Les copains d’abord!
Enquête dans Outremont
(Communiqué) La chef de l’opposition officielle, Noushig Eloyann dénonce le conflit d’intérêt dans lequel se trouve Marc-André Fabien, responsable de l’enquête initiée par la Ville de Montréal sur la gestion de l’arrondissement Outremont dont les élus appartiennent tous au même parti que le maire Gérald Tremblay. Elle demande donc au maire de faire preuve de gros bon sens et de confier ce mandat d’enquête à un tiers dont la neutralité ne fait aucun doute.
D’autant plus que Marc-André Fabien a été président de l’association libérale d’Outremont et organisateur du ministre de l’Industrie et du Commerce qu’était alors Gérald Tremblay en 1994. «Les liens qui unissent les deux hommes ne datent donc pas d’hier, c’est en quelque sorte du vieux copinage», souligne Mme Eloyan.
«Monsieur le maire Tremblay a placé Marc-André Fabien dans une situation délicate en lui confiant ce mandat. On ne doute pas des compétences de M. Fabien mais dans le contexte où il doit évoluer, il nous semble que le maire a fait en sorte de jeter le discrédit sur le travail de M. Fabien», explique Mme Eloyan.

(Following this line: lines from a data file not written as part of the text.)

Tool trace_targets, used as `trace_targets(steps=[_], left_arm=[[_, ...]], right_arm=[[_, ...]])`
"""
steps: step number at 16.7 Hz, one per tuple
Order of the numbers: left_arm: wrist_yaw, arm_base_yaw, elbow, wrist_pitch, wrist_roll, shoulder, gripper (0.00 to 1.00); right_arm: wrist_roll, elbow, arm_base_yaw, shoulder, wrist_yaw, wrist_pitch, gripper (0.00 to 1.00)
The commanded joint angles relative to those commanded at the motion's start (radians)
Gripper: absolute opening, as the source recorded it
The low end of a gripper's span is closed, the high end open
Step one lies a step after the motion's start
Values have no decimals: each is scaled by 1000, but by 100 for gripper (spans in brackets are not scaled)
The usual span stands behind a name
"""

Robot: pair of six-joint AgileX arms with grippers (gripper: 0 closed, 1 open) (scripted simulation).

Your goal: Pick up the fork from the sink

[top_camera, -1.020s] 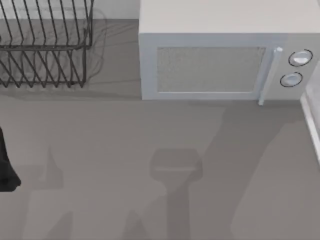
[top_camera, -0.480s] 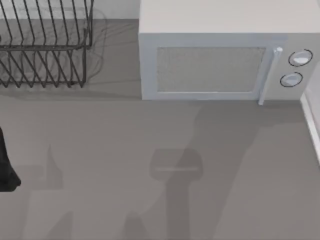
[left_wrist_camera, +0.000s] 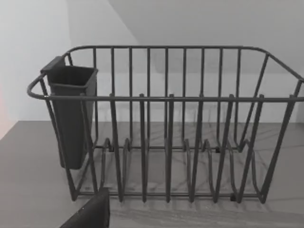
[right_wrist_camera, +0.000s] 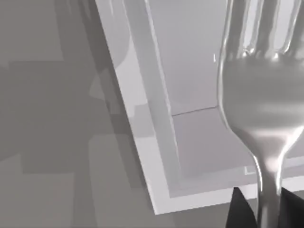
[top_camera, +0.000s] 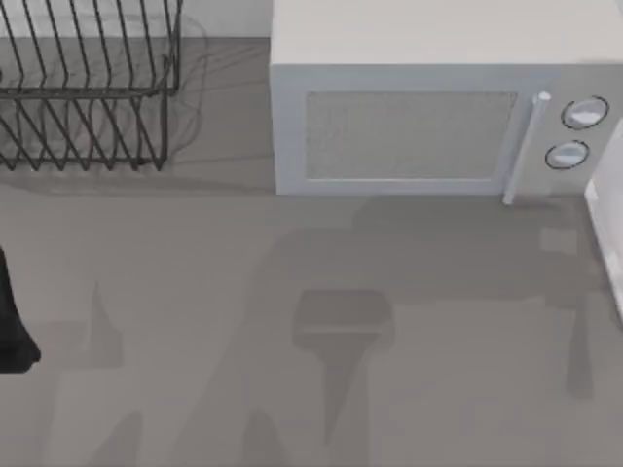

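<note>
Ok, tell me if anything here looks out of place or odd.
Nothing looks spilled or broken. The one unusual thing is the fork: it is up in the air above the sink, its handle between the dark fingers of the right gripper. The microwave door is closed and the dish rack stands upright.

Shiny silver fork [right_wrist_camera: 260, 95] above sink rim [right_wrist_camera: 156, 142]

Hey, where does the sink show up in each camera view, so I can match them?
Top view: the sink is a white rim at the right edge, beside the microwave.
Right wrist view: the sink shows its rim corner and basin, behind the fork held close up.
Left wrist view: faces the dish rack instead.
Shared landmark: the dish rack, upper left in the top view.
</note>
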Motion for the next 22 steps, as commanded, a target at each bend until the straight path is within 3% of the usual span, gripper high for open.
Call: trace_targets(steps=[5,10,18,22], left_arm=[[0,0,0,0,0,0,100],[0,0,0,0,0,0,100],[0,0,0,0,0,0,100],[0,0,0,0,0,0,100]], right_arm=[[277,-189,292,-214,4,-63,0],[366,-213,542,-340,-6,-43,0],[369,-226,568,-350,-9,-20,0],[370,-351,571,-325,-9,133,0]])
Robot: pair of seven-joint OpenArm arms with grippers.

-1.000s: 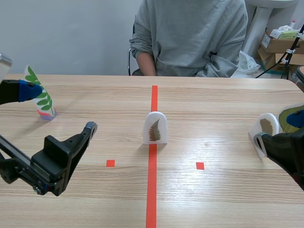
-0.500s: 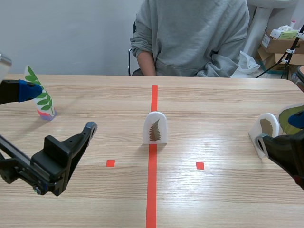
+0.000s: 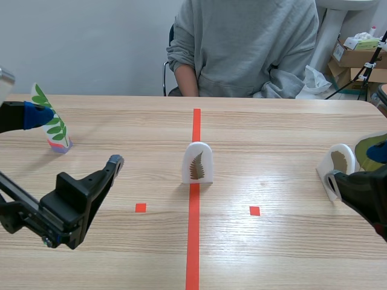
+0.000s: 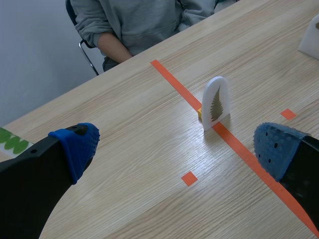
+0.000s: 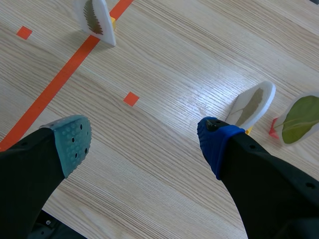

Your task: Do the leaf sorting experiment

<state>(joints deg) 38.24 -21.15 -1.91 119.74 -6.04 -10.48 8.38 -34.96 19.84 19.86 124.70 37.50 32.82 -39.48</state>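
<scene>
The wooden table [image 3: 272, 254] has a red tape line [image 3: 193, 241] down its middle, and a person [image 3: 242, 48] in a grey sweatshirt sits at its far side. The left arm lies low over the table's left part with the left gripper [image 4: 174, 149] spread wide and facing the centre, while the right arm comes in low at the right edge with the right gripper [image 5: 143, 137] also spread wide. The white fern card [image 3: 198, 163] stands upright on the tape line, well apart from both grippers. The compound-leaf card [image 3: 53, 124] stands by the left gripper's far finger, and the brown-leaf card [image 3: 340, 163] and the green-leaf card [image 5: 299, 119] sit just beside the right gripper.
</scene>
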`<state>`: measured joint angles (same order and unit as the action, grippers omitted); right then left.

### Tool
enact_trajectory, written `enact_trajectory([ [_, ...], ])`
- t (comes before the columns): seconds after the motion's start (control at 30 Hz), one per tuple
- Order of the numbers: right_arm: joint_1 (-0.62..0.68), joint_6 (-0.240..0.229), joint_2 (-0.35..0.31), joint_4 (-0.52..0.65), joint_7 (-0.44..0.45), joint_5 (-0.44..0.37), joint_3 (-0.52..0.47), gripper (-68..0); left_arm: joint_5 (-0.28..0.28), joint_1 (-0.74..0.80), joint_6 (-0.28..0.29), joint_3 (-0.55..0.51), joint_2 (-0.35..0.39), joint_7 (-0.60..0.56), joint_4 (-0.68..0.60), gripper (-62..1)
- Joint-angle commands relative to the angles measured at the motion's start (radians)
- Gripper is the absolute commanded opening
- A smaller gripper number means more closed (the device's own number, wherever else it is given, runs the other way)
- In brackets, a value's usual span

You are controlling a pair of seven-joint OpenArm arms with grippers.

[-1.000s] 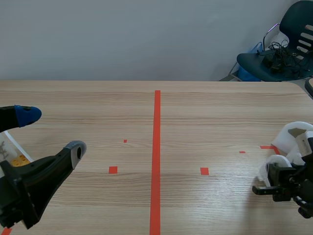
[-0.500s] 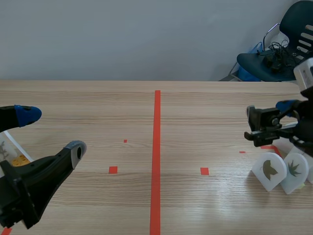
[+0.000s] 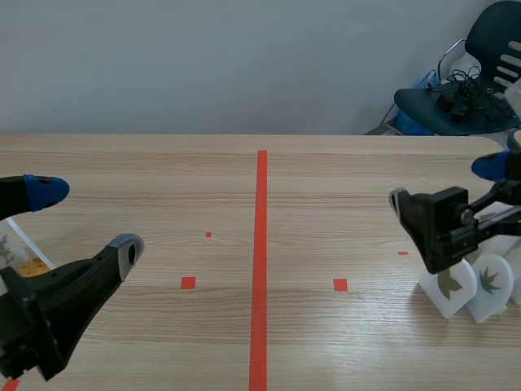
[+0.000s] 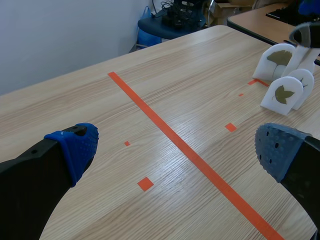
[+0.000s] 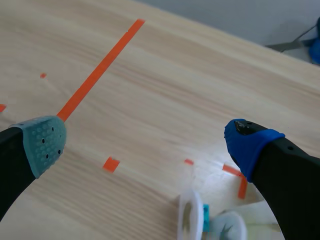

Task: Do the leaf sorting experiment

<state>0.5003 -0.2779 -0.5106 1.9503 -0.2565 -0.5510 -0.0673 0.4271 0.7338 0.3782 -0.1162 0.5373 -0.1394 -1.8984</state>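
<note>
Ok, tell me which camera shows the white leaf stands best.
The left wrist view: the white leaf stands face it almost unobstructed, leaf pictures plain. In the scene view the right gripper covers part of one stand. The right wrist view catches only blurred, edge-on tops under its gripper.

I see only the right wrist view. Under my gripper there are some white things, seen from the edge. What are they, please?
Observer: They are upright white leaf cards with leaf pictures. The left wrist view shows their faces.
Operator: How many are there?
Observer: Three, standing close together. The taller card shows a fan-shaped leaf.
Operator: Is the left gripper near them?
Observer: No. The left gripper is open, on the other side of the red tape line.
</note>
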Motion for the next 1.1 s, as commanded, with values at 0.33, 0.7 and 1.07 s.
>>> enact_trajectory([
  [0.33, 0.119, -0.003, -0.032, 0.215, 0.001, 0.005, 0.028, 0.4, 0.006, -0.003, 0.003, -0.002, -0.002, -0.021, -0.017, 1.4],
  [0.7, 0.117, -0.003, -0.032, 0.215, 0.008, 0.005, 0.028, 0.4, 0.006, -0.003, 0.003, -0.002, -0.002, -0.021, -0.017, 1.4],
  [1.07, 0.117, -0.003, -0.032, 0.215, 0.008, 0.005, 0.028, 0.4, 0.006, -0.003, 0.003, -0.002, -0.002, -0.021, -0.017, 1.4],
])
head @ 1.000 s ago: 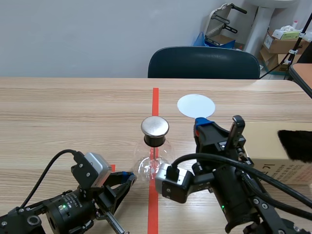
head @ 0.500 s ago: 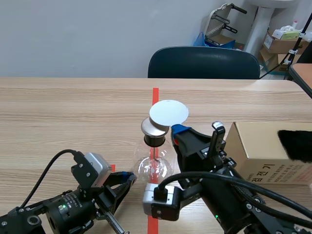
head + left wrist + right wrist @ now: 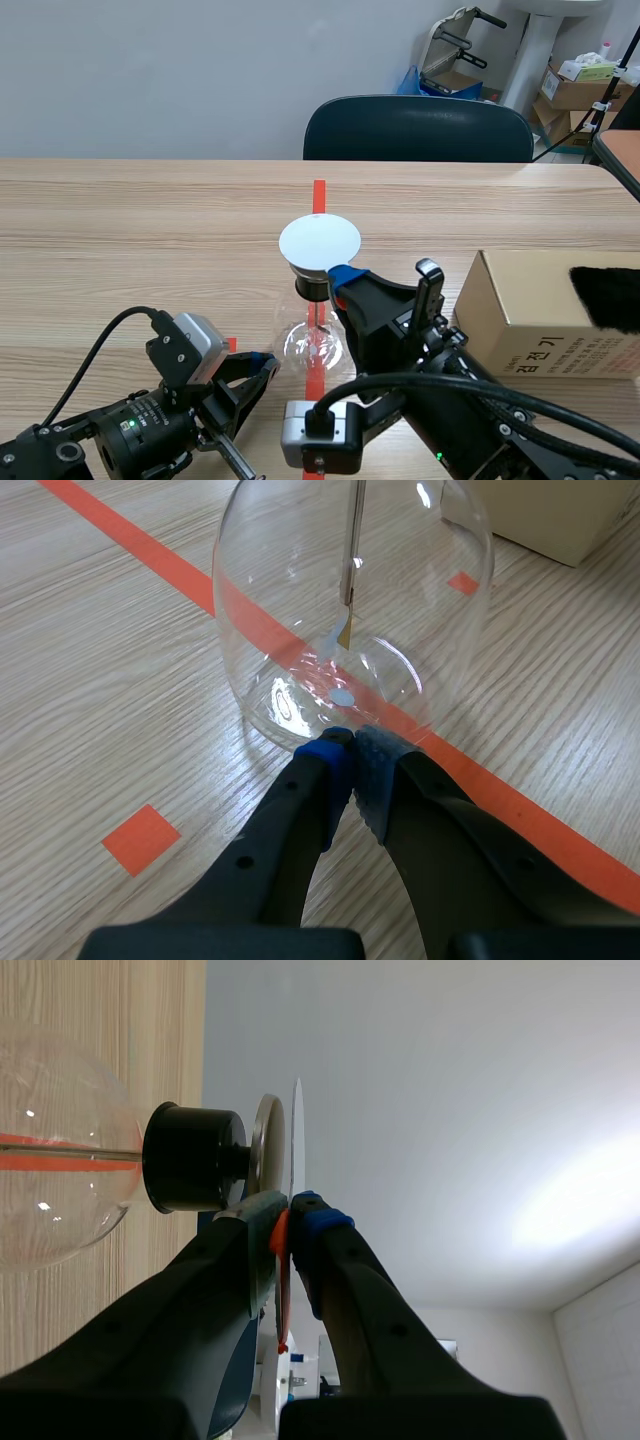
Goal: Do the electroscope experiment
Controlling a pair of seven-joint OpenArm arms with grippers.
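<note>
1. Lower left of the scene view: the left gripper (image 3: 262,368) lies low on the wooden table (image 3: 120,220). Only its wrist view shows its fingers pressed together on nothing, tips just at the foot of the glass flask (image 3: 350,610).
2. Centre: the flask stands on the tape line, and the white disc (image 3: 319,241) hides its top.
3. Only the right wrist view shows the disc edge-on, just beside the metal cap (image 3: 265,1145), with the right gripper (image 3: 290,1215) clamped on the disc's orange handle.
4. Right: a cardboard box (image 3: 540,305). Upper centre: a dark chair (image 3: 418,128) before a grey wall.

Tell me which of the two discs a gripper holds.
The white disc, pinched in the right gripper; the metal disc sits on the black stopper.
</note>
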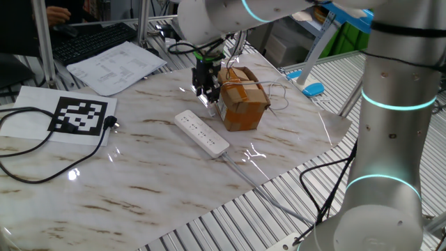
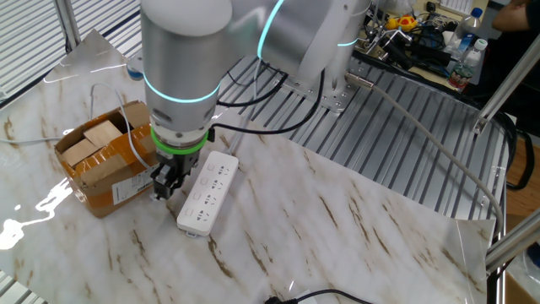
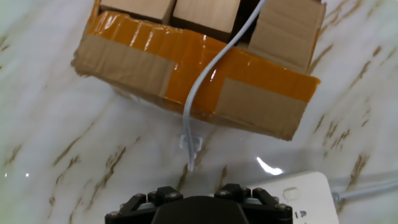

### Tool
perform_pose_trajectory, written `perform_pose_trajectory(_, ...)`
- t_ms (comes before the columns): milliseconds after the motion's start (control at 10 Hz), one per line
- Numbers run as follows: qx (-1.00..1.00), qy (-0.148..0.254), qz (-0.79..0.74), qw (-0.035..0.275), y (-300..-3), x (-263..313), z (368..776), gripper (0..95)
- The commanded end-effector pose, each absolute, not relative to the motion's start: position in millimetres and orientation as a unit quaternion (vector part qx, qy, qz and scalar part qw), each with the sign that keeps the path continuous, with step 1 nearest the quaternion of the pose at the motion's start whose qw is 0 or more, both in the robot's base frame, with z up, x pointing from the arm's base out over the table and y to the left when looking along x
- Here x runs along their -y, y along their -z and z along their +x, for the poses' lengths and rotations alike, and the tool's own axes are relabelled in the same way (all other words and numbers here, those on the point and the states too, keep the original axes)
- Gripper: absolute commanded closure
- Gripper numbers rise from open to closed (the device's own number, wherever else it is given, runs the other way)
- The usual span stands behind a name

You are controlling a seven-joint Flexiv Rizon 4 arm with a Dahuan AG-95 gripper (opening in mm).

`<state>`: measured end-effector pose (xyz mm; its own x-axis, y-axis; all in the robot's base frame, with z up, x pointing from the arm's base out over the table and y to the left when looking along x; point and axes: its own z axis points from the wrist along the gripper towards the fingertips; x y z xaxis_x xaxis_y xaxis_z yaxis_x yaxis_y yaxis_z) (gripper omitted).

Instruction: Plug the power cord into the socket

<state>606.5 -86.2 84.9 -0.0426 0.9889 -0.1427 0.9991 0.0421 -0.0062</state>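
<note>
Socket [image 2: 205,192] lay flat on your marble table [image 2: 354,228], just beside the gripper [image 2: 167,184]. Its fingers pointed down between the strip and the taped cardboard box [image 3: 205,74]; you couldn't tell how wide they stood. A thin white cord [image 3: 211,74] hung over the box's side, its end on the tabletop.

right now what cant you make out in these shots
- Gripper jaws: in both fixed views dark and small, open or shut unclear; in the hand view only the finger bases show at the bottom edge.
- Power strip: hand view cuts it off at the bottom edge, one corner visible.
- White cord: its upper part runs out the top edge; its tip is too small to identify.
- Cardboard box contents: hidden by flaps.
</note>
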Motion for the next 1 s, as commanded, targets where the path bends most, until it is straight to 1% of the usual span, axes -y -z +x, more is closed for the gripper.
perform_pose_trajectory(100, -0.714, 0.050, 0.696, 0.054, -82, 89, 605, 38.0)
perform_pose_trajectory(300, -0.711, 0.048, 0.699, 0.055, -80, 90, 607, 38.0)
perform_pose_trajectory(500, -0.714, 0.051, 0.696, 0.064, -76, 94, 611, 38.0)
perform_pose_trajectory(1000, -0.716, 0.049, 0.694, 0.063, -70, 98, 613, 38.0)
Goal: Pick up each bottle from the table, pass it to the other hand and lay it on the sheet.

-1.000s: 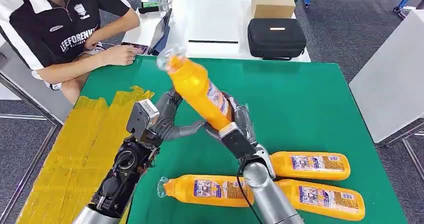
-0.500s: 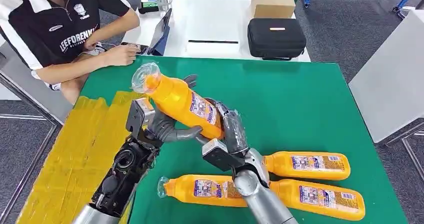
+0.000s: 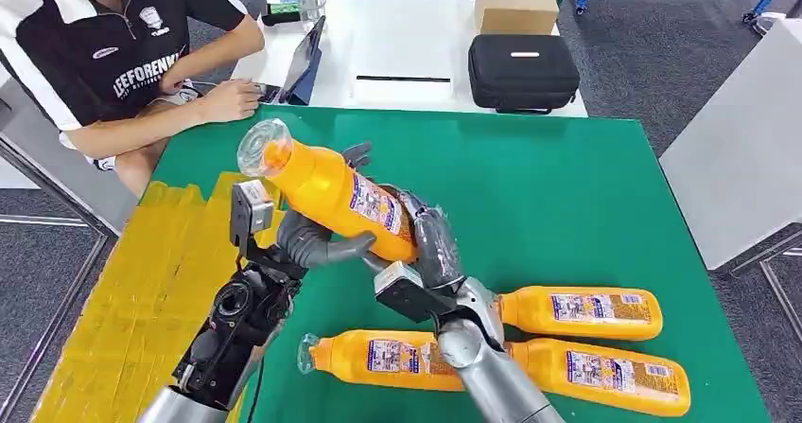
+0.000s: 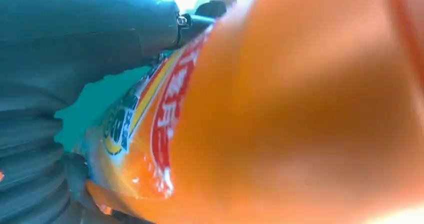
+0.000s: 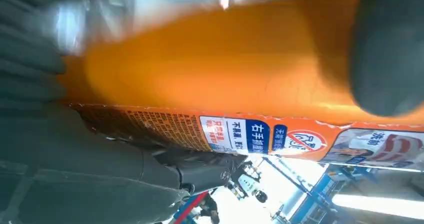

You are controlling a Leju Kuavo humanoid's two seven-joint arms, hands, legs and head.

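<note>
Both the left hand (image 3: 317,243) and the right hand (image 3: 427,253) clasp one tilted bottle (image 3: 326,191) above the green surface (image 3: 567,205); the yellow sheet (image 3: 142,281) lies left of them, reaching the surface's near-left edge.

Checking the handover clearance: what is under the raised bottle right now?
Under the raised bottle both hands cradle it: the left hand beneath its middle, the right hand at its base. Green table lies below; the patch directly beneath is hidden by the hands.

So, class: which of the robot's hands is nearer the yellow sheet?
Left. The left hand is beside the yellow sheet by its edge; the right hand is farther over the green table.
</note>
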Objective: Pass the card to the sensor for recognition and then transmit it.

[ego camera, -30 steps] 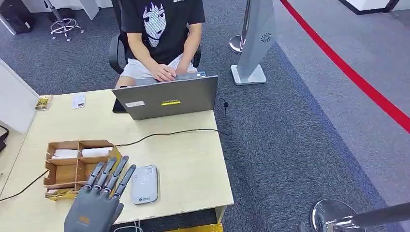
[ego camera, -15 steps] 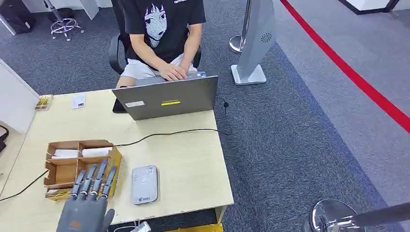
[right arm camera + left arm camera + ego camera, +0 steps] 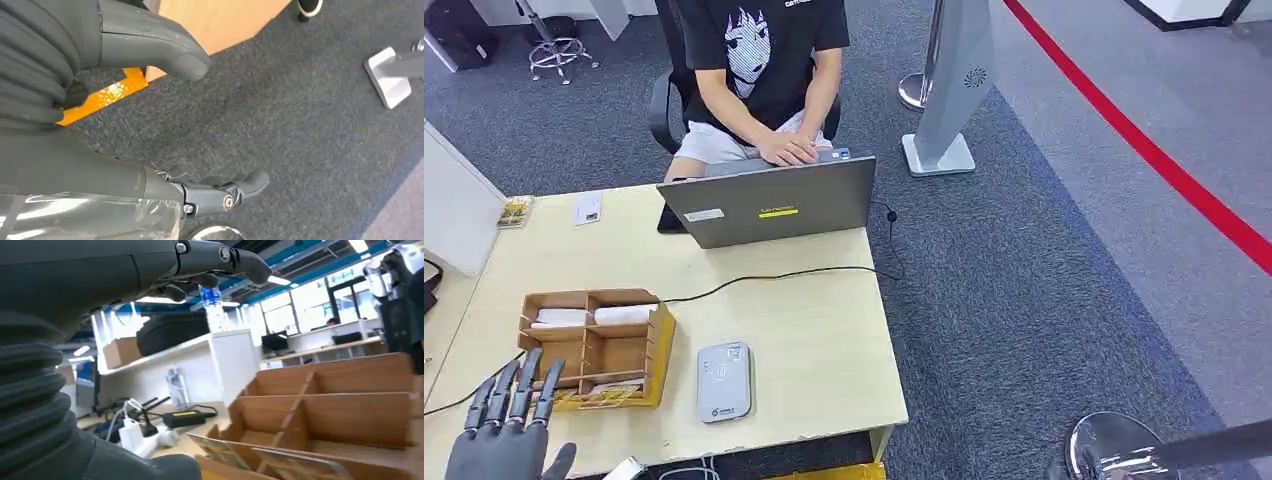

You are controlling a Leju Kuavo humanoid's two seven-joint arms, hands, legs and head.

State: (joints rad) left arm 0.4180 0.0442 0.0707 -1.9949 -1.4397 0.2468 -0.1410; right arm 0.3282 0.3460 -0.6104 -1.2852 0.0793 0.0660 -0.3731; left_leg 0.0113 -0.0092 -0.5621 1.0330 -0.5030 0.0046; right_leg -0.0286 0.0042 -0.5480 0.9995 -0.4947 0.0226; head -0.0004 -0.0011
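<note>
1. Left hand (image 3: pixel 499 440) was found empty, fingers (image 3: pixel 519 385) spread, beside the tray (image 3: pixel 589 345).
2. Right hand (image 3: pixel 150 125) was seen hanging empty, fingers apart.
3. Cards (image 3: pixel 609 393) lay in the tray's front slot, near the sensor (image 3: pixel 723 381).
4. A low approach and a pinch on one card's edge were judged advisable.

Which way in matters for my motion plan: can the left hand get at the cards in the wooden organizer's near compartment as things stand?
Probably yes. The left hand is open, just beside the wooden organizer, and the cards lie in its near, open-topped compartment with nothing over them.
</note>
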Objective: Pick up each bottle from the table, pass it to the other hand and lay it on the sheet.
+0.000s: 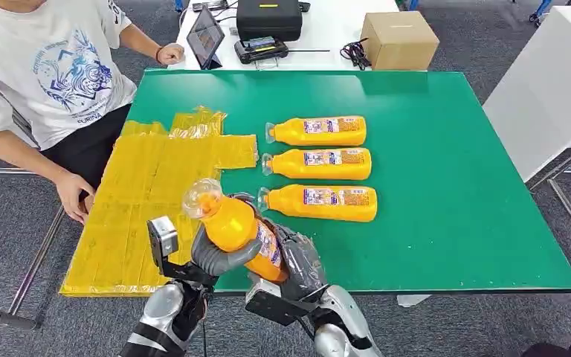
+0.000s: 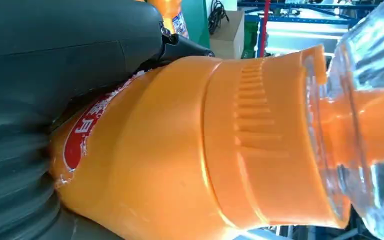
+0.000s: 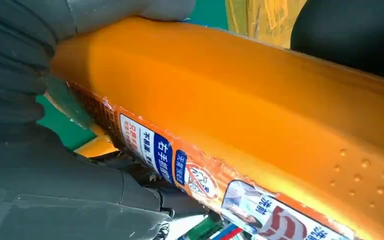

«Comment la population pourra-t-elle croire que celui qui a pris une part active à la sélection des candidats de l’Union des citoyens et des citoyennes de l'île de Montréal (UCIM) dans l’arrondissement Outremont en 2005, puisse être celui qui pointera du doigt leurs manquements ? N’oublions pas qu’en plus, M. Fabien est un ami et très proche collaborateur du maire Tremblay. Il me semble évident qu’il n’est pas en situation d’impartialité», constate Mme Eloyan.
On se rappellera que Marc-André Fabien avait dû démissionner de son poste de président par intérim de l’UCIM de Montréal le 17 juillet 2003 à la suite des accusations de même nature faites à son endroit par Vision Montréal. Ni le maire ni M. Fabien ne semblent avoir retenu la leçon.
Mme Eloyan croit que c’est une erreur d’avoir confié cette tâche d’enquête à M. Fabien. Elle doute de la crédibilité qu’aura ce rapport et croit qu’il ne réussira sûrement pas à conférer des qualités de transparence et d’équité au processus d’enquête. La tentation sera forte de faire porter le chapeau aux fonctionnaires plutôt qu’aux élus.